*Items from a dataset*.

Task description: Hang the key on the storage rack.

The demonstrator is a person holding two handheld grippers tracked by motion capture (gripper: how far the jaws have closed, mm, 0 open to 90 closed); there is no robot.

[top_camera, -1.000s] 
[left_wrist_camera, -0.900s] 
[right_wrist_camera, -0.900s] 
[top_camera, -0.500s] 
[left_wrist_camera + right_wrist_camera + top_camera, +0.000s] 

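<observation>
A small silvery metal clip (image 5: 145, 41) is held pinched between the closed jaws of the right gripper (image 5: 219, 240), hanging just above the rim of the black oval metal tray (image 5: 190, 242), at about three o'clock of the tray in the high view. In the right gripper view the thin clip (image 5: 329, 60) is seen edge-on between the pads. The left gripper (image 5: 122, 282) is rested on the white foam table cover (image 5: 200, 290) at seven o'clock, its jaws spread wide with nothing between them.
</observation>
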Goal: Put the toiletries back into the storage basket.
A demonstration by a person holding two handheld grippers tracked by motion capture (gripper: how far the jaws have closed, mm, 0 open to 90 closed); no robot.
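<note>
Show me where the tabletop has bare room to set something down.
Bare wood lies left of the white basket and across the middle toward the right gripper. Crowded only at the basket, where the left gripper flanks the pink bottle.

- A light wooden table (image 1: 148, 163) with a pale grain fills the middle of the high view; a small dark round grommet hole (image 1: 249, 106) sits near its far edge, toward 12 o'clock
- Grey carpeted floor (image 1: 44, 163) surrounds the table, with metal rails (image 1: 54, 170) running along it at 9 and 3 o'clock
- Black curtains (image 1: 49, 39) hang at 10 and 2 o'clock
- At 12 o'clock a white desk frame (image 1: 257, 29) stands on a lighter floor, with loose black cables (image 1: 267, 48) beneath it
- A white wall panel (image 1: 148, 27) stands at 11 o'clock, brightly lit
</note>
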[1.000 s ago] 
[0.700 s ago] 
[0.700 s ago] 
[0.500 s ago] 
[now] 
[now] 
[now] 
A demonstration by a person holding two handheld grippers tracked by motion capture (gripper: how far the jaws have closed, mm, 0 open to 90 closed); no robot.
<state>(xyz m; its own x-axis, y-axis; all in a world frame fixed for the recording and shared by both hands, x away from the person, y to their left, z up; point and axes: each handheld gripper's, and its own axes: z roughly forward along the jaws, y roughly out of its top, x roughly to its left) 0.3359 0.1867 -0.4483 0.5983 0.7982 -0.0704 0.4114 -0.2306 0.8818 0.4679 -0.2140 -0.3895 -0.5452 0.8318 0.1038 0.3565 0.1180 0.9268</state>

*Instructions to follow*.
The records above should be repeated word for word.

*Response to the task*.
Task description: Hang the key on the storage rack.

The demonstrator is a person holding two handheld grippers tracked by motion capture (gripper: how far the jaws have closed, mm, 0 open to 90 closed); there is no robot.

[top_camera, -1.000s] 
[left_wrist_camera, -0.900s] 
[right_wrist_camera, -0.900s] 
[top_camera, -0.500s] 
[left_wrist_camera + right_wrist_camera + top_camera, +0.000s] 

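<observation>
A small silvery metal clip (image 5: 145, 41) is held pinched between the closed jaws of the right gripper (image 5: 219, 240), hanging just above the rim of the black oval metal tray (image 5: 190, 242), at about three o'clock of the tray in the high view. In the right gripper view the thin clip (image 5: 329, 60) is seen edge-on between the pads. The left gripper (image 5: 122, 282) is rested on the white foam table cover (image 5: 200, 290) at seven o'clock, its jaws spread wide with nothing between them.
</observation>
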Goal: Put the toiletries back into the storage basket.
A demonstration by a person holding two handheld grippers tracked by motion capture (gripper: how far the jaws have closed, mm, 0 open to 90 closed); no robot.
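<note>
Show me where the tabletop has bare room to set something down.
Bare wood lies left of the white basket and across the middle toward the right gripper. Crowded only at the basket, where the left gripper flanks the pink bottle.

- A light wooden table (image 1: 148, 163) with a pale grain fills the middle of the high view; a small dark round grommet hole (image 1: 249, 106) sits near its far edge, toward 12 o'clock
- Grey carpeted floor (image 1: 44, 163) surrounds the table, with metal rails (image 1: 54, 170) running along it at 9 and 3 o'clock
- Black curtains (image 1: 49, 39) hang at 10 and 2 o'clock
- At 12 o'clock a white desk frame (image 1: 257, 29) stands on a lighter floor, with loose black cables (image 1: 267, 48) beneath it
- A white wall panel (image 1: 148, 27) stands at 11 o'clock, brightly lit
</note>
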[1.000 s ago] 
[0.700 s ago] 
[0.700 s ago] 
[0.500 s ago] 
[now] 
[now] 
[now] 
A demonstration by a person holding two handheld grippers tracked by motion capture (gripper: how far the jaws have closed, mm, 0 open to 90 closed); no robot.
<state>(xyz m; its own x-axis, y-axis; all in a world frame fixed for the recording and shared by both hands, x away from the person, y to their left, z up; point and axes: each handheld gripper's, and its own axes: z roughly forward along the jaws, y roughly out of its top, x roughly to its left) 0.3359 0.1867 -0.4483 0.5983 0.7982 -0.0704 0.4114 -0.2306 0.8818 0.4679 -0.2140 -0.3895 -0.5452 0.8318 0.1038 0.3565 0.1180 0.9268</state>

Work on the exercise is now finished.